Avoid anyone promising guaranteed streams, guaranteed charting, or paid bot traffic. Those methods can lead to removed streams, withheld royalties, or store penalties.
Yes. You can distribute collaborations through SpaceMedia as long as all artists and rights holders have agreed to the release. Add featured artists, primary artists, remixers, producers, and credits accurately when creating the release.
Before submitting, agree on splits, permissions, artwork approval, release date, artist names, and who is responsible for managing the release. Written agreements are helpful because they reduce confusion after the music is live.
If a collaborator later disputes the release, SpaceMedia or the stores may ask for proof that you had permission to distribute it.
Use social media to tell the story around the track, not only to post the streaming link. Share short clips, lyric sections, studio moments, live versions, artwork reveals, countdowns, and posts explaining what inspired the song.
Make it easy for listeners to act. Put the release link in your bio, pin the most important post, use clear captions, and post platform-friendly clips for TikTok, Instagram, YouTube Shorts, Facebook, and other channels where your audience spends time.
Consistency matters more than one large post. A natural mix of music clips, personality, process, and direct release reminders usually works better than repeating the same promotional message every day.
Your SpaceMedia account includes available reporting for earnings and performance information received from stores and platforms. These reports can help you understand which releases are generating activity and where your audience may be responding.
Analytics are not always real time and may not include every detail from every platform. Different services report different information on different schedules, so use the data as a guide rather than an instant full picture.
For deeper marketing activity, combine SpaceMedia reports with the official artist dashboards, social analytics, and advertising tools offered directly by the platforms you use.
SpaceMedia may highlight artists or releases from time to time, but features are not guaranteed and are not part of a paid placement promise. Selection can depend on timing, release quality, campaign fit, and editorial availability.

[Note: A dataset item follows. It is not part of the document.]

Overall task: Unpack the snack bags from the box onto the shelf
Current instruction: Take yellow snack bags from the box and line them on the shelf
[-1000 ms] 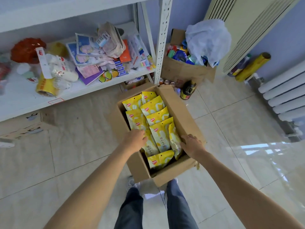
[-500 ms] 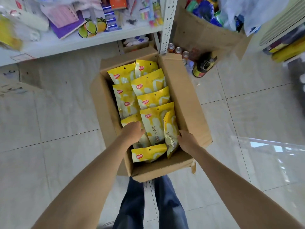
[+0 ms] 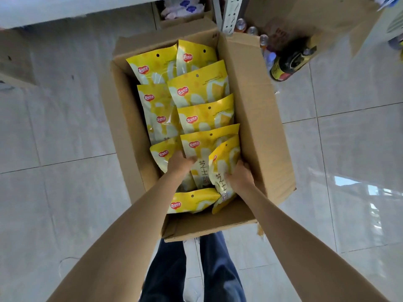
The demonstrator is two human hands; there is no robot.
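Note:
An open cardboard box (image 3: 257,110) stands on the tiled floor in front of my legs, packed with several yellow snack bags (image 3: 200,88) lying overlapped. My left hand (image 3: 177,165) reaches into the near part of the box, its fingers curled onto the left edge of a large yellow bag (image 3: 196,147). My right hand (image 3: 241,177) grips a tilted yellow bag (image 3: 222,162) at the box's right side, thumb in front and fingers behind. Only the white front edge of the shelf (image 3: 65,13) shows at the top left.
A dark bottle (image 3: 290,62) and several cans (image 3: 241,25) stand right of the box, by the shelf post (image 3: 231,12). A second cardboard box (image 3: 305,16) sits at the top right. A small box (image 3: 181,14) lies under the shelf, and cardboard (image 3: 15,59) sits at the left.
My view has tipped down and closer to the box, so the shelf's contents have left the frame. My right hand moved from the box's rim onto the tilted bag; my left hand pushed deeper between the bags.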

The best way to improve your chances is to submit complete, accurate releases with strong artwork, clear artist branding, and enough time before release day. A professional-looking release is easier to present than one that still needs corrections.
Even if a feature is not available, you can still build momentum through your own channels, short-form content, official platform tools, and consistent fan communication.

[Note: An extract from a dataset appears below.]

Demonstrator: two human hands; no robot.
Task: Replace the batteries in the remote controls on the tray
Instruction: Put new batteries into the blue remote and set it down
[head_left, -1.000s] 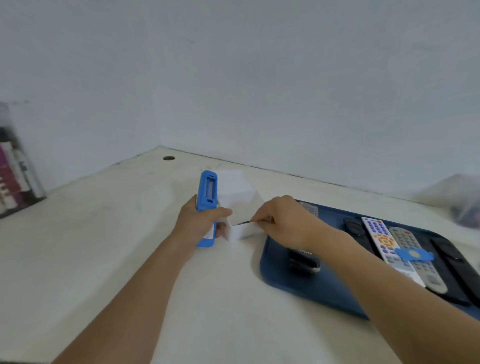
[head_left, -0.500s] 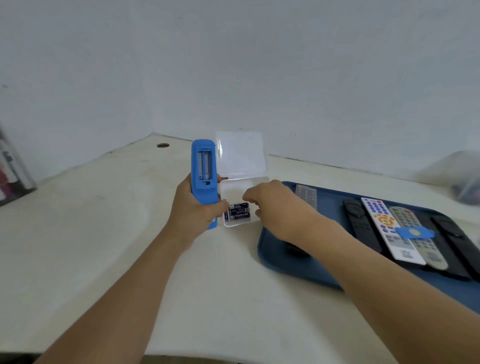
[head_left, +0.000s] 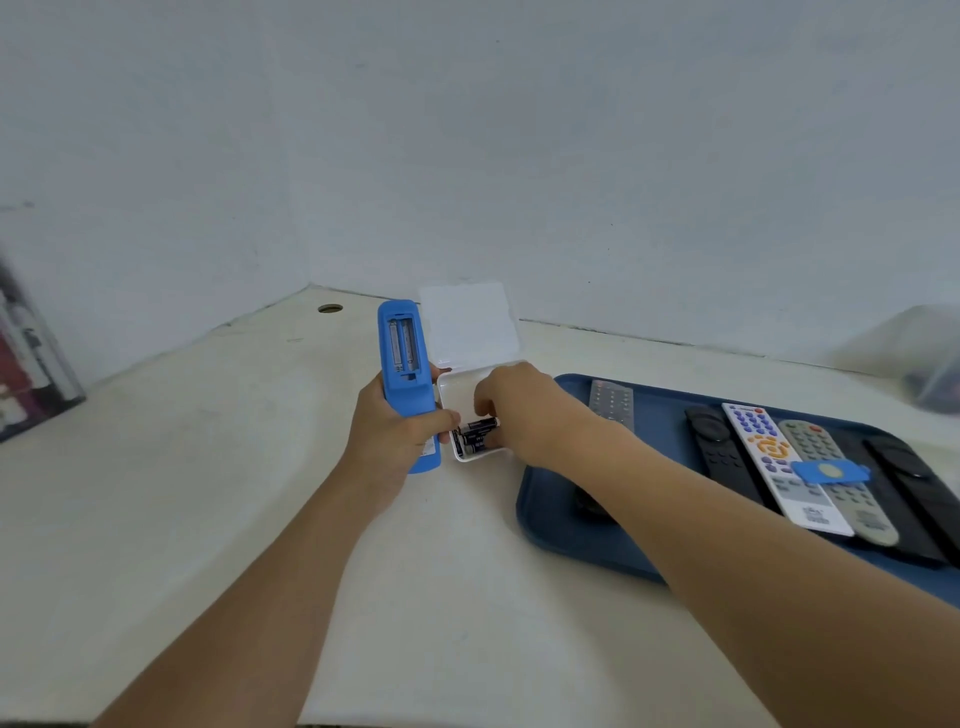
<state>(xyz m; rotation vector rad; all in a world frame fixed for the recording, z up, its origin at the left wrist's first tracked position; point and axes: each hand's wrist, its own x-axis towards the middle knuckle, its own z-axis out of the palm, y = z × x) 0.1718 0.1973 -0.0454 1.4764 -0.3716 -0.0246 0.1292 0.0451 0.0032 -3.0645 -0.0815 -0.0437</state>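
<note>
The left hand (head_left: 395, 436) grips the blue remote (head_left: 408, 382) upright, fingers and thumb curled round its lower half, with the open battery bay (head_left: 402, 351) turned toward the person. The bay looks empty, its metal contacts showing. Just right of the blue remote sits the small white battery box (head_left: 470, 415), its clear lid (head_left: 467, 325) standing open at the back. The right hand (head_left: 519, 410) reaches into this box with fingers curled down over the dark batteries (head_left: 475, 436) at the near end; a battery tip shows by the fingertips, so the hand appears to be pinching one, though the exact hold is hidden under the knuckles.

The step in hand is probably picking a fresh cell for the open bay. To do it well, the person should take one battery at a time, lift it straight up past the low wall of the box so the light box does not drag or tip, and check which end is the raised tip before bringing it over. The blue remote should stay steady and tilted so the bay faces up, and the flat end should go against the spring first.

Right of the battery box lies the blue tray (head_left: 571, 540) with the other remotes: a grey one (head_left: 612, 402) nearest the box, then black, white and grey ones farther right, with the detached blue battery cover (head_left: 830, 472) resting across two of them.
</note>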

Know who the music is for, prepare your release assets early, and make a simple plan before the song goes live. Good artwork, consistent artist profiles, short videos, clean links, and clear captions make it easier for people to listen and share.
- Submit the release early enough for store processing.
- Use the same artist name and branding everywhere.
- Pitch through official platform tools where available.
- Post different types of content instead of repeating one link.
- Track what works and keep improving the next release.
Avoid fake streams, paid bot traffic, misleading ads, and playlist schemes. Real listeners and steady promotion are safer for your catalog and long-term earnings.
No. SpaceMedia cannot guarantee playlist placements, influencer posts, chart results, editorial support, social virality, or a specific number of streams. These results depend on listener behavior, platform decisions, campaign quality, timing, and many factors outside any distributor's control.
Be careful with anyone who promises guaranteed streams or paid playlist results. Those offers often rely on artificial activity, which can cause removed streams, withheld royalties, takedowns, or account restrictions.
The safest approach is to combine proper distribution with honest promotion: strong release preparation, consistent content, official artist tools, audience building, and realistic campaign goals.